À equipa de arquitectos foi apenas pedida uma intervenção no interior dos edifícios e no espaço público, uma vez que as fachadas, caixilharias e coberturas serão reabilitadas pela DGPC. A directora-geral diz que “o projecto para a reconstrução do edificado já está pronto”, sendo a sua expectativa que as obras comecem antes do Verão.

Quanto às propostas que o júri tem nas mãos, Paula Silva diz que esta é a fase do estudo prévio, devendo agora ser escolhida a equipa vencedora que vai detalhar o projecto de arquitectura: “No estudo prévio, o desafio dos arquitectos é mostrar a capacidade de criar um espaço adaptado à visita, como as instalações sanitárias, o auditório, os espaços de reserva, etc.”

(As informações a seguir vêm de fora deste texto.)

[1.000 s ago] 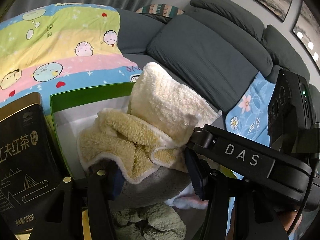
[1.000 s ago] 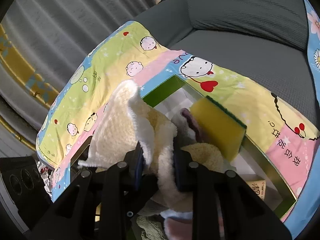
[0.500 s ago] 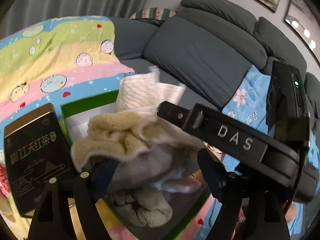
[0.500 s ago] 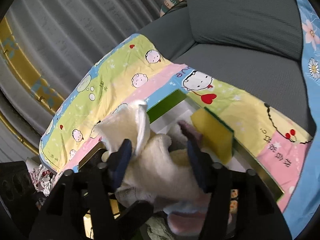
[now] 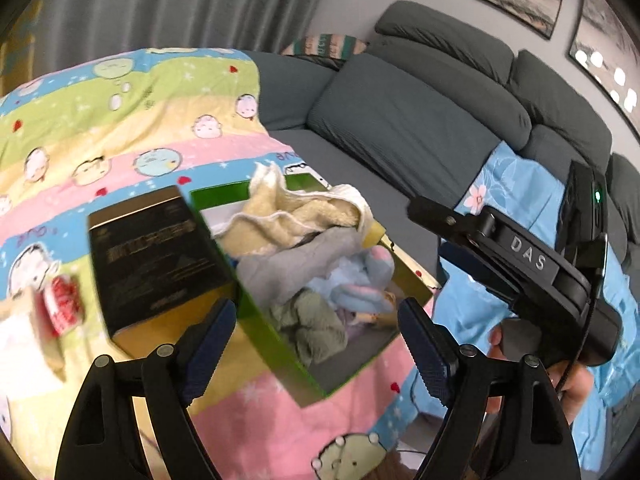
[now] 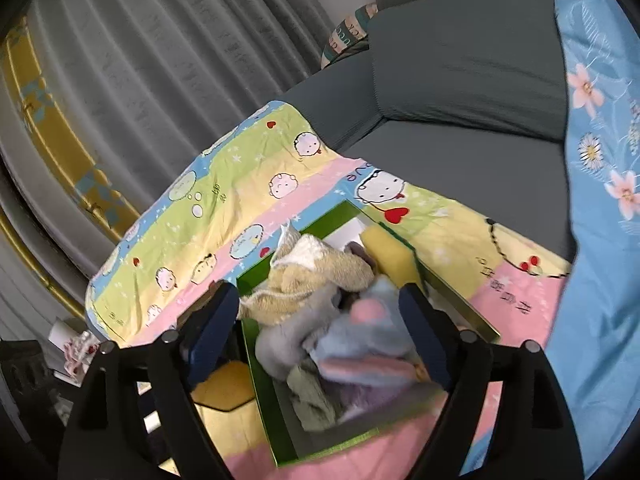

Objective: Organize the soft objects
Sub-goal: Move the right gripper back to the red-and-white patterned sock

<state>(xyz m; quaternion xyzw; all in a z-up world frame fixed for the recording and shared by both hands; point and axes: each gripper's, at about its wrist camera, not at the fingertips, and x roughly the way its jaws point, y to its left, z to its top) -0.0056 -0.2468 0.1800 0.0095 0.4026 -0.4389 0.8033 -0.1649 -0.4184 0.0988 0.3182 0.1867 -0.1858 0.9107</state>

A partir de agora, diz Luís Farinha, espera-se que haja um entendimento entre a equipa de arquitectura e a dos conteúdos: “O museu vai depender muito do equilíbrio entre três variáveis: o projecto de arquitectura, as contingências físicas da recuperação e a valorização da prisão política que desencadeou todo este movimento de recuperação do edifício.” A própria fortaleza, lembra o historiador, já conta muito a história deste monumento nacional (desde 1934), “mas claro que o peso dos núcleos depende bastante do espaço que for possível ocupar depois da recuperação dos edifícios”, alguns deles muito batidos pelo mar. “Aí, não será o melhor local para colocar um arquivo.”

Para o ministro da Cultura, o Museu de Peniche, que será o 15.º museu nacional a integrar a rede da DGPC, é um exemplo de “descentralização”, porque “são poucos os museus nacionais fora dos dois principais centros urbanos, Lisboa e Porto”.

O Museu de Peniche, defende Paula Silva, é “um processo continuo”, uma vez que estamos apenas no início, por exemplo, da recuperação da muralha, num investimento que aí não conseguiu ultrapassar os 150 mil euros: “Se recuperássemos mais muralha, não fazíamos o museu.”